_WHAT YOU NEED TO DO_
All of the data that follows should be output again without any alteration.

_DATA PROVIDED_
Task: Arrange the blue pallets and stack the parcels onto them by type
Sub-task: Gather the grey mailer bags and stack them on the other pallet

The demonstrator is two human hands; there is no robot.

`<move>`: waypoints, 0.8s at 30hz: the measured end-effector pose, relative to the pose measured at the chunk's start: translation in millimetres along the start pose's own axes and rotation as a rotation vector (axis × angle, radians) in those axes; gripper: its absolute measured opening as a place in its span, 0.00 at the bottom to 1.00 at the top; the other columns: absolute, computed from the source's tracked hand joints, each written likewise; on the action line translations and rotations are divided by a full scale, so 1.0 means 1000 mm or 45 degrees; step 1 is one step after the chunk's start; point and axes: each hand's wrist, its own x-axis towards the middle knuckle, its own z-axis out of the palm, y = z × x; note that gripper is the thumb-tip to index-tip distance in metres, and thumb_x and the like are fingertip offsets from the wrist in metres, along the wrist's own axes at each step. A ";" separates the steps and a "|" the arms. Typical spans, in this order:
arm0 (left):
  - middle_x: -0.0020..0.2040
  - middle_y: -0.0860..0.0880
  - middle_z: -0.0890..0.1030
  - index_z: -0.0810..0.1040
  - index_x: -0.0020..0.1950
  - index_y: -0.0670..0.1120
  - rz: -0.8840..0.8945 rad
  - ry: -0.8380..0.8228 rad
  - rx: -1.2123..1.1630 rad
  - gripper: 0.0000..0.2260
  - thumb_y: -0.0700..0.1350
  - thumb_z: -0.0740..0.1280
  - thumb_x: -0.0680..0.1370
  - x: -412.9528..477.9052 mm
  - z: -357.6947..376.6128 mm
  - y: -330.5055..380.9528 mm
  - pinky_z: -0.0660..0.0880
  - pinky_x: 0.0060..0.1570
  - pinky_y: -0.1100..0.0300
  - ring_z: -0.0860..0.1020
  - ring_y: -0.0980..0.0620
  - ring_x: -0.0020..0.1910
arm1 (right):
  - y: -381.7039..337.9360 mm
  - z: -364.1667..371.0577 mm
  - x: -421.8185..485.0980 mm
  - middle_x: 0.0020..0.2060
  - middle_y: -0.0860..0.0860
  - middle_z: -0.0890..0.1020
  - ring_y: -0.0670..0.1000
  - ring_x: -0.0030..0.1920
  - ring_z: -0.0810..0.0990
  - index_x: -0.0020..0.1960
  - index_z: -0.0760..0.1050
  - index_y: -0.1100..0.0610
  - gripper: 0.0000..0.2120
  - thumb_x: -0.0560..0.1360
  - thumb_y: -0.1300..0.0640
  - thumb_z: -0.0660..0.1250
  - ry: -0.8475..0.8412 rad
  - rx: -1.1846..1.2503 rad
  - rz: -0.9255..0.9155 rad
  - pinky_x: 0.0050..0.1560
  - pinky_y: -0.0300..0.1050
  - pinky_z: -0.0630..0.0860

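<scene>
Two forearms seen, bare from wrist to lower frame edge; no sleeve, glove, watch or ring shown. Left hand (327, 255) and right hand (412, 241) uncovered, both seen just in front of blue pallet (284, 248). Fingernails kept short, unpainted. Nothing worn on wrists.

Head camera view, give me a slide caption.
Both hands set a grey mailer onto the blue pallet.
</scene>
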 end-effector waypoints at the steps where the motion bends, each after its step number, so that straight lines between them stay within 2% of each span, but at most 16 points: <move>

_EXPECTED OUTPUT_
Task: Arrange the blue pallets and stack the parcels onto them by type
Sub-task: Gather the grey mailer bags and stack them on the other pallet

The demonstrator is two human hands; there is no robot.

`<move>`: waypoints, 0.8s at 30hz: the measured end-effector pose, relative to the pose measured at the chunk's start: translation in millimetres along the start pose's own axes and rotation as a rotation vector (axis × angle, radians) in those axes; gripper: its absolute measured opening as a place in its span, 0.00 at the bottom to 1.00 at the top; the other columns: absolute, computed from the source's tracked hand joints, each written likewise; on the action line translations and rotations are divided by a full scale, so 1.0 means 1000 mm or 45 degrees; step 1 is one step after the chunk's start; point and axes: each hand's wrist, its own x-axis towards the middle knuckle, its own z-axis out of the palm, y = z × x; note that gripper is the thumb-tip to index-tip distance in metres, and thumb_x and the like are fingertip offsets from the wrist in metres, along the wrist's own axes at each step. A ";" separates the steps and a "|" the arms. Typical spans, in this order:
arm0 (left):
  - middle_x: -0.0020..0.2040
  - middle_y: -0.0860..0.0880
  - middle_z: -0.0890..0.1030
  - index_z: -0.0810..0.1040
  - index_x: -0.0020..0.1950
  - index_y: -0.0670..0.1120
  - rz: -0.8840..0.8945 rad
  - ry: -0.8380..0.8228 rad
  - rx: -1.2123..1.1630 rad
  - gripper: 0.0000..0.2260
  - thumb_y: -0.0700..0.1350
  - thumb_z: -0.0740..0.1280
  - thumb_x: -0.0680..0.1370
  - x: -412.9528..477.9052 mm
  - z: -357.6947..376.6128 mm
  - y: -330.5055..380.9528 mm
  - pinky_z: -0.0660..0.0880
  - pinky_x: 0.0060..0.1570
  - pinky_y: -0.1100..0.0300
  - ring_z: -0.0860..0.1020
  - ring_y: -0.0980..0.0620
  - ring_x: -0.0020..0.1910
arm1 (right):
  - y: -381.7039..337.9360 mm
  - z: -364.1667..371.0577 mm
  - x: -421.8185..485.0980 mm
  - middle_x: 0.0020..0.2060
  - middle_y: -0.0860..0.0860
  - middle_z: -0.0890..0.1020
  - ring_y: -0.0670..0.1000
  - ring_x: -0.0030..0.1920
  - ring_z: -0.0810..0.0990
  - index_x: -0.0020..0.1960
  - index_z: -0.0760..0.1050
  - index_y: -0.1100..0.0610
  - gripper: 0.0000..0.2120
  - thumb_x: -0.0560..0.1360
  - thumb_y: -0.1300..0.0640
  - thumb_z: -0.0660..0.1250
  - ry: -0.8475..0.8412 rad
  - rx: -1.1846..1.2503 rad
  - rz: -0.9255..0.9155 rad
  - pinky_x: 0.0050..0.1560
  - pinky_y: -0.0300..0.1050
  - pinky_z: -0.0630..0.0860

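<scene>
Two forearms seen, bare from wrist to lower frame edge; no sleeve, glove, watch or ring shown. Left hand (327, 255) and right hand (412, 241) uncovered, both seen just in front of blue pallet (284, 248). Fingernails kept short, unpainted. Nothing worn on wrists.

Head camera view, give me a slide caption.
Both hands set a grey mailer onto the blue pallet.
</scene>
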 end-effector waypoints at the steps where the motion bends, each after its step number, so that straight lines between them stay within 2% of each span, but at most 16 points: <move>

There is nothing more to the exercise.